Mais ce n’est pas à cause d’un nouvel algorithme, c’est juste un bug et le gros soucis, c’est que vos alliés IA s’en contrefoutent : ils vont attaquer indéfiniment dans le vide comme des glandus car pour eux, il y a un ennemi, point. Il faut donc pour régler cela s’éloigner un peu et revenir pour que, pouf, l’ennemi manquant réapparaisse comme par magie. L’autre problème, c’est donc le pathfinding. Le jeu était déjà connu pour voir ses alliés se coincer sans cesse dans le décors, mais il existait une solution : s’éloigner suffisamment afin que le programme lance une bête astuce pour les faire réapparaître à vos cotés. Sauf que, damnation,
Square Enix a corrigé cette astuce ! Du coup, dans des endroits comme les Bois Hantés (les fans se souviennent), c’est la catastrophe à pester parce que vos alliés se font dégommer à coups de flèches, cherchant le moyen de contourner trois pauvres feuilles, nous obligeant à revenir en arrière ou les incarner directement pour les faire revenir dans le bon chemin. Souvent trop tard, et engendrant un aller-retour à l’auberge pour ne pas user vos coupes de résurrection.
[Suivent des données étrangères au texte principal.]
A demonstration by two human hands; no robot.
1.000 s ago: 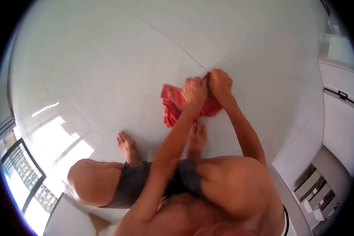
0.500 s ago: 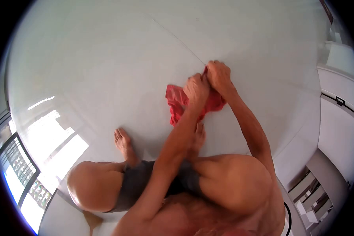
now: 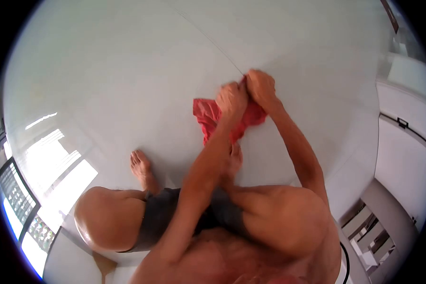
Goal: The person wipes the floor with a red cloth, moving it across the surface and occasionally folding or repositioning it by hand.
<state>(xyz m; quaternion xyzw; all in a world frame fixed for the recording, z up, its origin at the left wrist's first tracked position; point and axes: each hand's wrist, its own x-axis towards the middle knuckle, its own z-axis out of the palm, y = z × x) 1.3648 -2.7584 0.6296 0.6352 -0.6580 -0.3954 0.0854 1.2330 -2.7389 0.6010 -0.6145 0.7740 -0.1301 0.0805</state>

Le miracle existe heureusement, et il s’appelle le mode coopération. Inaccessible en début de partie mais néanmoins très rapidement (une heure pour avoir le deuxième perso, et trente minutes de plus pour le troisième), ce mode exclusivement local change toute la donne et nous renvoi enfin à la pleine satisfaction et à un minimum de stratégie. Terminé le pathfinding tout pourri, terminé les alliés qui se font bolosser au moindre ennemi tout puissant, terminé l’IA qui donne un pauvre coup sur un ennemi une seconde avant que vous ne lanciez votre attaque concentrée de level 4 (du coup dans le vide) : tout va mieux et on apprécie à nouveau cette aventure d’une autre époque, pouvant certes être considérée comme simpliste aujourd’hui, mais ayant encore son charme et surtout un bon rythme entre exploration, donjons, level-up et tout un tas de boss (à la difficulté amoindrie, preuve de la façon où j’ai démonté la tronche de Tigror sans problème). Bon, on se demandera tout de même pourquoi les deux uniques options de raccourci disparaissent dès qu’on active le coop, mais nous ne sommes plus à une aberration près.
NOTE :
Ah, j’oubliais quelque chose : en attendant des patchs, le titre arrive à être touché par des bugs qu’on n’aurait pas pensé voir dans ce genre de production. Beaucoup de joueurs sur PS4 standards ont rapporté des freezes (un seul de notre coté, sur Pro) et parfois un personnage qui disparaît soudainement de l’équipe, obligeant à éteindre et relancer le jeu, voir dormir à l’auberge (vachement pratique quand on est dans un donjon). J’ai vécu cette fâcheuse expérience par trois fois.